As a minor but also important thing: rename "error code" into "result code" or just "result". I mean 0 is also a valid code, no?

Finally, maybe result code alone is not enough, and you actually want to return more data. Like description or something. That is especially true for "ok" result code. Rust would be very good here, because it allows attaching arbitrary data to enums. C++ unfortunately doesn't have such feature out of the box, and so it has to be emulated. This can be done with unions for example. Something like this:

public enum class ClsFooCodes { Ok = 0, InvalidArg = 1, NullOut = 2, } public class ClsFooResult { public: ClsFooCodes code; const std::string& get_invalid_arg_message() const { if (code != ClsFooCodes::InvalidArg) throw std::runtime_error("wrong code"); return invalid_arg_message; } // ... and so on private: union { std::string invalid_arg_message; std::string null_out_message; // Put here result code specific objects } } 

And then your API returns const ClsFooResult.
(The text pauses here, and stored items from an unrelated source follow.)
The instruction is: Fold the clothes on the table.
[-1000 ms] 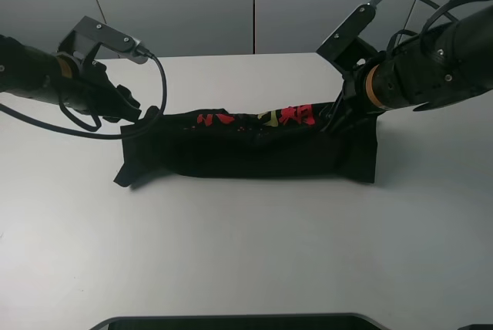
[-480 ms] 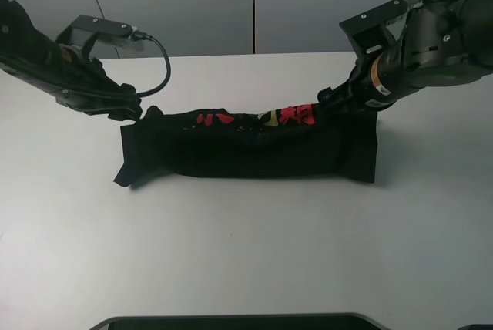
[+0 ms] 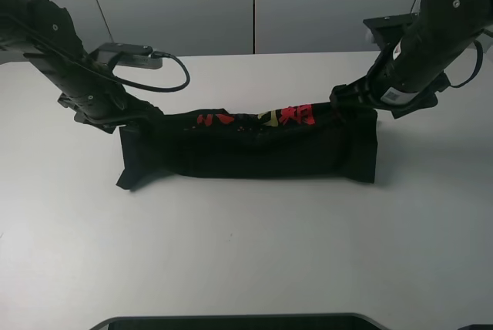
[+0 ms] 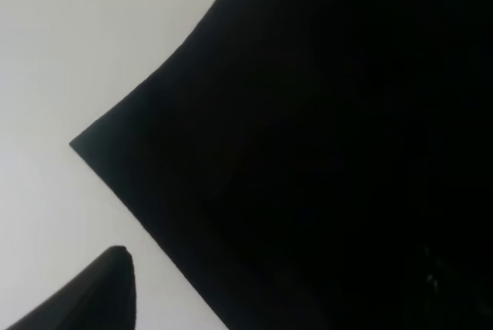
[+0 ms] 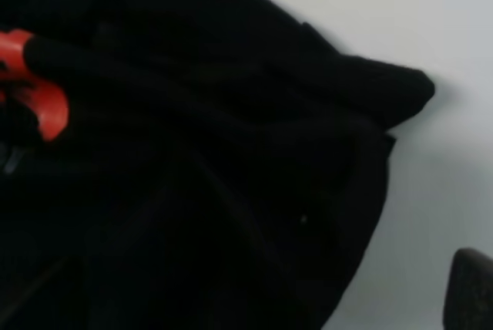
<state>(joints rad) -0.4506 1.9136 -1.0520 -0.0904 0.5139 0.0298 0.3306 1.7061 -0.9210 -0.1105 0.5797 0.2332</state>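
left claw (image 3: 142, 114) and right claw (image 3: 347, 97) hang released at either end of the folded black printed t-shirt (image 3: 254, 149) on the white counter (image 3: 246, 253); a fingertip catching the cloth could drag the fold open.

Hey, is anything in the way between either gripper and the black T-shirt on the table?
Nothing visible is. The left gripper and right gripper hang at opposite ends of the black T-shirt, and only the white table shows around it.
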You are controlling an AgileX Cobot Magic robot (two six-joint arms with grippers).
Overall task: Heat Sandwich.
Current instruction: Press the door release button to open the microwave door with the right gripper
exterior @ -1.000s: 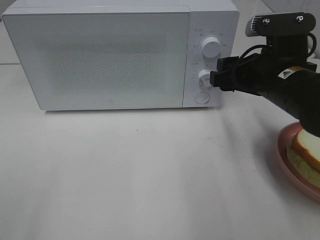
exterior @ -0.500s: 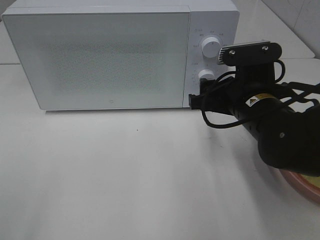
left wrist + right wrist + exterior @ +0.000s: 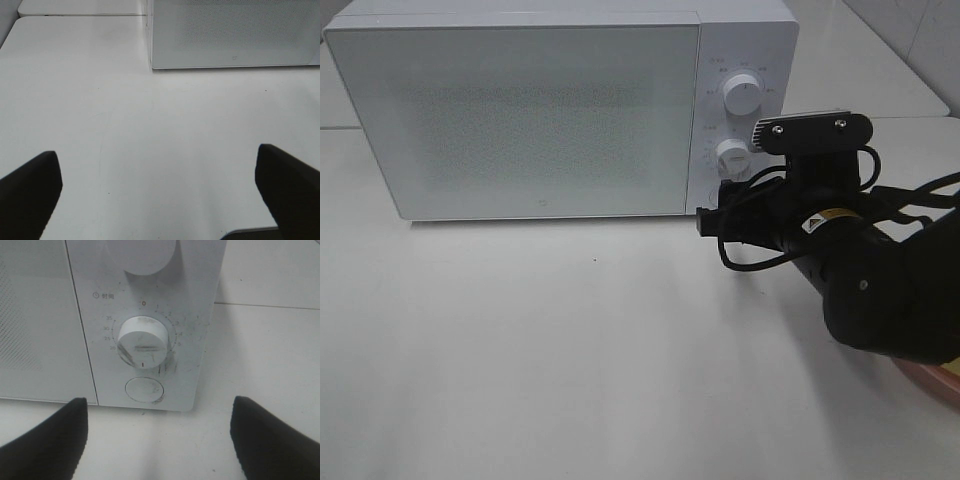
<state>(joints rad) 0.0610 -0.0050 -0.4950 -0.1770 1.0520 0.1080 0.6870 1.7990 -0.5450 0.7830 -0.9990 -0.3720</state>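
The right hand (image 3: 157, 405), fingers apart and empty, faces a white microwave (image 3: 520, 110), level with its round button (image 3: 143, 389) at six o'clock from the timer dial (image 3: 143, 341). The left hand (image 3: 155, 150) is spread wide over the surface (image 3: 150, 115).

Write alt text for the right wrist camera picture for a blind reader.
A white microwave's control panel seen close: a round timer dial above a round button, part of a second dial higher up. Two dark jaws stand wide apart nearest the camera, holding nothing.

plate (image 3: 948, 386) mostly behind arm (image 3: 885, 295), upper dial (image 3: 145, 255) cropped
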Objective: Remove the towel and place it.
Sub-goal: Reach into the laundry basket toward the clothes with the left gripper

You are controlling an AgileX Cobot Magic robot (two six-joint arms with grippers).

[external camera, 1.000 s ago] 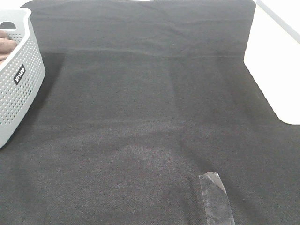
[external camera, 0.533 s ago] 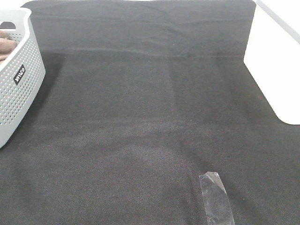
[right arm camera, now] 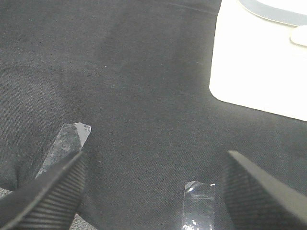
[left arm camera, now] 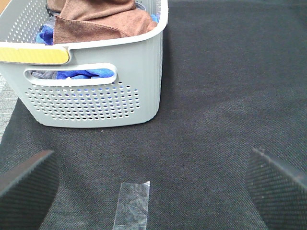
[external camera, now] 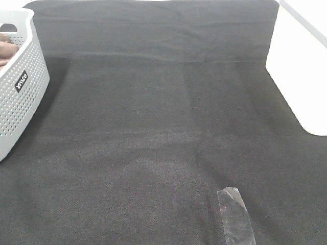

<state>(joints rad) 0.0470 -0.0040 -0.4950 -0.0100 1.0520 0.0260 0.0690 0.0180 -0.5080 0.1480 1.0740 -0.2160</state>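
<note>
The brown towel (left arm camera: pixel 98 19) lies bunched in the grey perforated basket (left arm camera: pixel 96 96), on top of blue cloths (left arm camera: pixel 86 74). In the exterior high view the basket (external camera: pixel 20 81) stands at the far left edge and only a sliver of the towel (external camera: pixel 6 48) shows inside it. My left gripper (left arm camera: pixel 153 184) is open and empty, above the black cloth in front of the basket. My right gripper (right arm camera: pixel 151 191) is open and empty over the black cloth. Neither gripper shows in the exterior high view.
The black cloth table cover (external camera: pixel 153 112) spans the table. A strip of clear tape (external camera: pixel 235 217) sticks to it near the front; tape strips also show in the left wrist view (left arm camera: pixel 132 203) and right wrist view (right arm camera: pixel 67 141). A white surface (external camera: pixel 301 66) lies at the right.
</note>
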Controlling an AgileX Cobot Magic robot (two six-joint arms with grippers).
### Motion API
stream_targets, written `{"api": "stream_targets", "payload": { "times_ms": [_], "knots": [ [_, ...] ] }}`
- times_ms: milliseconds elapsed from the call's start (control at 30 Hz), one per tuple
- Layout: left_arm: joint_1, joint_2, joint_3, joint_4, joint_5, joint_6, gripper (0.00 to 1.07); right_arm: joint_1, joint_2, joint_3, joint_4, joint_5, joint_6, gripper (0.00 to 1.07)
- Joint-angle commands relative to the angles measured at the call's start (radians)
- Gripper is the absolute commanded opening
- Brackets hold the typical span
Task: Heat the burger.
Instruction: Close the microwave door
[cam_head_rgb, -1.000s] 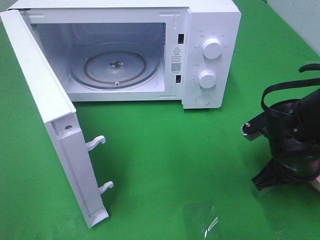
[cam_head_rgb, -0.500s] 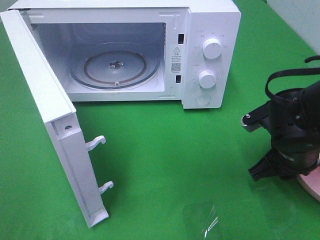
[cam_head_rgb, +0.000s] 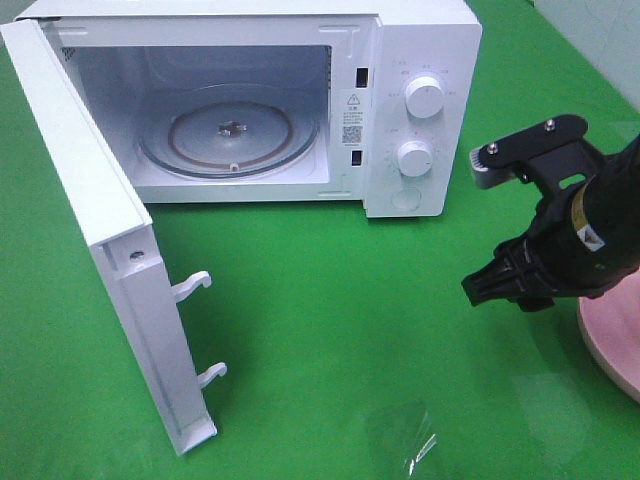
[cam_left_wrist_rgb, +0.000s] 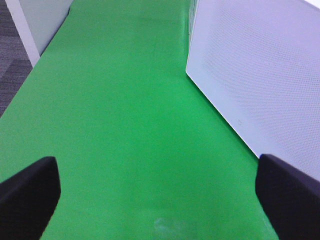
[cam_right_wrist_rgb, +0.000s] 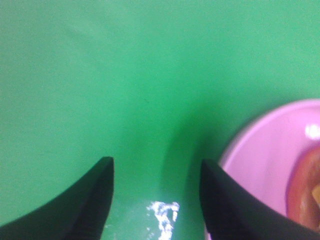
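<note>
The right gripper (cam_right_wrist_rgb: 155, 200) hovered with jaws parted and empty beside the pink plate (cam_right_wrist_rgb: 260, 155) holding the burger (cam_right_wrist_rgb: 306, 192), near the open microwave (cam_head_rgb: 420, 60); it should grip the plate rim squarely.

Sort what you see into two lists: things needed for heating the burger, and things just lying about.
Needed: burger on the pink plate; microwave with open door and glass turntable; right gripper.
Lying about: clear plastic scrap on the green cloth.

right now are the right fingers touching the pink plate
Cannot tell. In the right wrist view one finger overlaps the pink plate rim, with no clear gap or contact; the exterior high view shows nothing plainer.
</note>
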Motion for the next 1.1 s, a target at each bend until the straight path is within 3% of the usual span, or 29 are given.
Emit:
{"api": "stream_targets", "payload": {
  "times_ms": [33,67,100,133,167,233,600,1100],
  "knots": [
    [0.002,-0.005,0.0,0.0,-0.012,-0.005,0.98,-0.004,-0.127,-0.003,0.133,-0.03,-0.247,0.66],
    [0.002,-0.005,0.0,0.0,-0.012,-0.005,0.98,-0.004,-0.127,-0.003,0.133,-0.03,-0.247,0.66],
    [0.002,-0.005,0.0,0.0,-0.012,-0.005,0.98,-0.004,-0.184,-0.003,0.199,-0.024,-0.334,0.76],
    [0.002,-0.005,0.0,0.0,-0.012,-0.005,0.98,-0.004,-0.184,-0.003,0.199,-0.024,-0.334,0.76],
    [0.002,-0.005,0.0,0.0,-0.012,-0.005,0.98,-0.004,-0.231,-0.003,0.258,0.004,-0.397,0.83],
    [0.002,-0.005,0.0,0.0,-0.012,-0.005,0.98,-0.004,-0.281,-0.003,0.328,0.061,-0.466,0.86],
    [0.002,-0.005,0.0,0.0,-0.012,-0.005,0.98,-0.004,-0.544,-0.002,0.402,0.408,-0.527,0.78],
    [0.002,-0.005,0.0,0.0,-0.012,-0.005,0.98,-0.004,-0.932,0.084,0.405,0.558,-0.52,0.76]
  ]
}}
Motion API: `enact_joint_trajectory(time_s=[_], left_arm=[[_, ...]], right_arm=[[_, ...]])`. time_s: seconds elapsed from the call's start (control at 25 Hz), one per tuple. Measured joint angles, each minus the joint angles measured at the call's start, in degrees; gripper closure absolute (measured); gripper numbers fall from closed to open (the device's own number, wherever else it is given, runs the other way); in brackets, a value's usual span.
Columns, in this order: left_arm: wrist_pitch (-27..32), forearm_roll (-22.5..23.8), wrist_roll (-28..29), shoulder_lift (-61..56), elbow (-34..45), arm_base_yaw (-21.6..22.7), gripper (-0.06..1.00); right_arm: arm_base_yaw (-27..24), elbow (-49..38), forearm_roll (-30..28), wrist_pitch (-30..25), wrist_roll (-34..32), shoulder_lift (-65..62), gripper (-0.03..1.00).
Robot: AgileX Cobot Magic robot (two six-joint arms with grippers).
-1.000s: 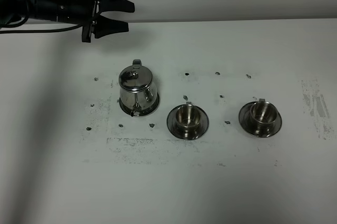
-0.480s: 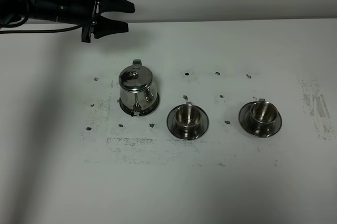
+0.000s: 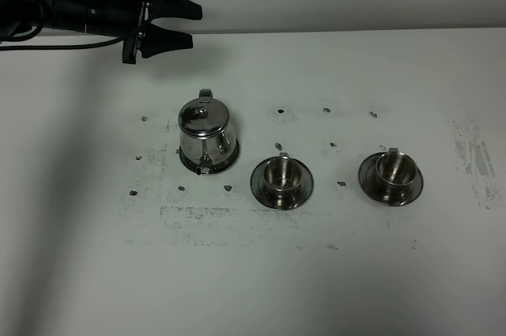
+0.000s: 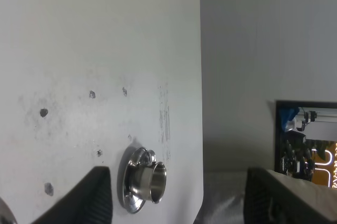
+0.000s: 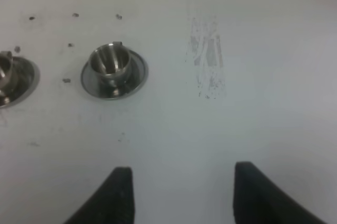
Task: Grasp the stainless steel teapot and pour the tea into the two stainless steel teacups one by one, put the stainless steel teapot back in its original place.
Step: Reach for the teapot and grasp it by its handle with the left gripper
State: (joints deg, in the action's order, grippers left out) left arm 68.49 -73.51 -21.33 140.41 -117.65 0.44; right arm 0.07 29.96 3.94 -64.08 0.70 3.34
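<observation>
Stainless steel teapot (image 3: 207, 137): it is seen upright, lid on, on the white table (image 3: 356, 273), with nothing gripping it; its spout is turned toward the front edge and its handle toward the back.
Teapot saucer (image 3: 230, 164): it lies directly under the teapot, and only a dark rim is shown around the base.
Nearer teacup (image 3: 281, 178): it is set on its own saucer just beside the teapot, to the right and slightly forward in the high view, apart from it.
Farther teacup (image 3: 391, 171): it is placed on its saucer well apart from the teapot, beyond the nearer teacup on the same side.
Scuffed patch (image 3: 473, 154): it is found farther from the teapot than both cups.
Left gripper (image 3: 194, 26): it is held in the air behind the teapot and a little to its left; the jaws are spread wide and nothing is held.
Right gripper (image 5: 181, 197): it is seen only by its own wrist camera, beyond the farther teacup from the teapot; the fingers are parted widely and nothing is between them.
</observation>
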Motion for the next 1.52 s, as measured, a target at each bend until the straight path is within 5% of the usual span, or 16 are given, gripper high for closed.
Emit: enact_joint_trajectory(time_s=[0.56,0.96,1.4,1.52], left_arm=[[0.0,0.3,-0.1,0.0,0.0,0.0,0.41],[0.0,0.3,-0.8,0.0,0.0,0.0,0.41],[0.0,0.4,-1.1,0.0,0.0,0.0,0.41],[0.0,3.8,-2.6,-0.8,-0.3,0.0,0.41]], right_arm=[[0.0,0.0,0.0,0.0,-0.1,0.0,0.55],[7.1,0.0,1.0,0.0,-0.1,0.0,0.55],[7.2,0.0,1.2,0.0,-0.1,0.0,0.55],[7.2,0.0,1.2,0.0,-0.1,0.0,0.55]])
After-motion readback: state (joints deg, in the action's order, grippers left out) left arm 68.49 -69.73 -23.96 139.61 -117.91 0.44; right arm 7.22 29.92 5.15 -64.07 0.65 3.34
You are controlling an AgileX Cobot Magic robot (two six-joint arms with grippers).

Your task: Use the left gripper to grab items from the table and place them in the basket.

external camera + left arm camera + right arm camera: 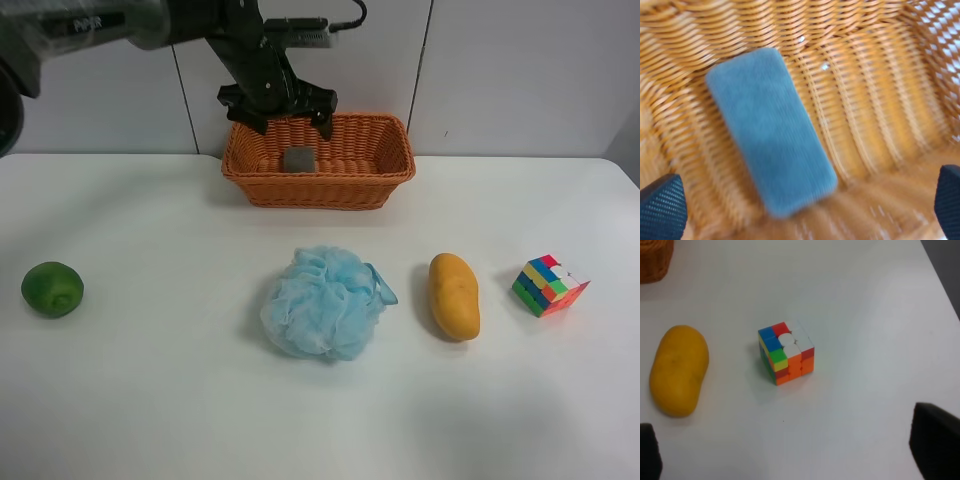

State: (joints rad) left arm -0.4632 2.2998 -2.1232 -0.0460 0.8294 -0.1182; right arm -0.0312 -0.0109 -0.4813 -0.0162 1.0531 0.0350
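The high camera alone shows the arm slanting down over the basket point(320, 186), the left gripper point(290, 120) hanging wide open above the grey block point(298, 159) lying on its floor.

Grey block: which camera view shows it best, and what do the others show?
The left wrist view: the block is close and large, lying flat on the basket floor, though blurred. The exterior high view shows it only small, inside the basket. The right wrist view does not show it.

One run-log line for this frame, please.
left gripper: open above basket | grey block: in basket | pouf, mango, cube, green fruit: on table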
The caller can check result by doing appropriate switch and calling get_ kind of methods.

WARNING: my C++ might be a bit rusty, don't treat the code above as literall C++, it might fail to compile.

Of course this is a rough sketch, I didn't put mandatory constructors and destructors (especially destructor has to destroy internal data based on code). And it will be quite a lot of boilerplate if you were to define such class on every api endpoint. But then again I'm pretty sure you can avoid most of that boilerplate with some template magic.

It might even be possible to do something like Rust, where you have a single match method where you pass enum values and corresponding handlers (which accept the additional data as args). That way you will avoid the if check in my get_ methods. But I can't give you concrete solution unfortunately. You might want to do some research on this.